Curiosity about a building I'd seen was all it took.
The Virginia Historical Society's banner lecture was "Sheltering Arms: A Legacy of Caring" given by Anne Lower from her book of the same name, out this year on the 125th anniversary of the hospital.
If it weren't for one of my walks having taken me down Clay Street across from the Valentine where I saw a handsome three-story building labeled "Sheltering Arms," I doubt the lecture would have piqued my interest.
Lower had my attention immediately when she explained that the original St. James Episcopal Church had been in Jackson Ward before moving to the "west end," over on Franklin Street in the heart of what is now VCU.
I couldn't have been more surprised to learn that Episcopalians had once gathered in J-Ward.
That was relevant because Rebekah Peterkin was the daughter of Reverend Joshua Peterkin of St. James church and she was the founder of Sheltering Arms.
With the limited powers of a 19th century woman, she convened her sewing circle to help establish a hospital for needy patients in the city.
Their first building - Clifton House on 14th Street - located behind the governor's mansion was donated and opened in 1889.
Lower made it sound like a community effort with doctors volunteering their time and bringing their own instruments, even painting walls, while farmers donated food and hunters donated deer.
Women, of course, donated time and endless fund-raising efforts.

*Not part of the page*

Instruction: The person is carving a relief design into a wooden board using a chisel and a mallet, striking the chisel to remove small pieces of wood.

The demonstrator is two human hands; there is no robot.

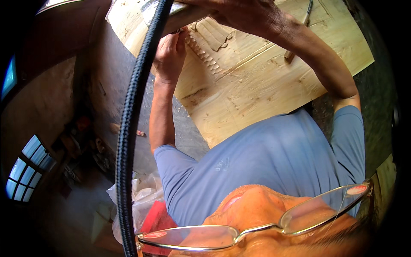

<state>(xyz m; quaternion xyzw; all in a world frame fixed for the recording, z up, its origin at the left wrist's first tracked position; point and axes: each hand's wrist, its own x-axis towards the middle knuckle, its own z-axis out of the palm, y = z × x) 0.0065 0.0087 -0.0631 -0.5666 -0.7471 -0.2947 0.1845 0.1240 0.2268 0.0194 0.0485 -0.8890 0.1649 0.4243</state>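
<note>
My left hand [170, 55] is closed in a pinch around a small dark item, too small to name, at the left end of a row of carved scallops [202, 53] in the pale wooden board [231, 103]. My right hand [239, 10] is at the top edge, its fingers wrapped on a metal tool [184, 16], partly out of view, just above the left hand. Beside the scallops is a carved raised shape [209, 34] with wood chips around it. A black braided hose [132, 107] runs down the view, close to the left hand.
A slim wooden-handled tool [293, 45] lies at the board's right, under my right arm. Left of the board are a grey floor [107, 85] with debris and a dark pile of objects [81, 141]. A crumpled plastic bag [141, 192] and red object [156, 212] are lower left.
</note>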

After Rebekah died in 1891, the hospital was moved to the stately Grant mansion on Clay Street, the handsome building that had first caught my eye.
In the old photograph Lower showed, nurses wore floor-length white uniforms and she told us that they lived on the third floor of the mansion.
We heard about the formation of the Florence Nightingale Auxiliary and their community efforts - scout canned food drives, the Bal du Bois ("the most beautiful of parties," Lower called it), sorority fundraisers - to keep funds and goods coming in to Sheltering Arms.
Showing a picture of the operating room on Clay Street, Lower pointed out the three big windows, "Opened for fresh air during surgery, but also letting in flies because there were no screens then."
She said the windows had a great view of the countryside looking east.
That's the kind of details I go to these lectures for. Imagine a time when operating rooms were open to views and flies!
The rest of the history interested me less - the move to northside where they no longer delivered babies or did surgery, the decline in need for free care once Medicare was put into law and how Sheltering Arms reinvented itself as a rehabilitation facility.
All well and good.
For me, I have a new appreciation of the Grant Mansion and next time I walk by, I'll try to imagine those long-skirted nurses working and living in that lovely house.
I'll probably even try to figure out which windows were the operation room ones so I can envision the view.
And then when I get back to Jackson Ward, I'll completely suspend belief and try to imagine Episcopalians in my neighborhood.
It must be true. I heard it at a Banner Lecture.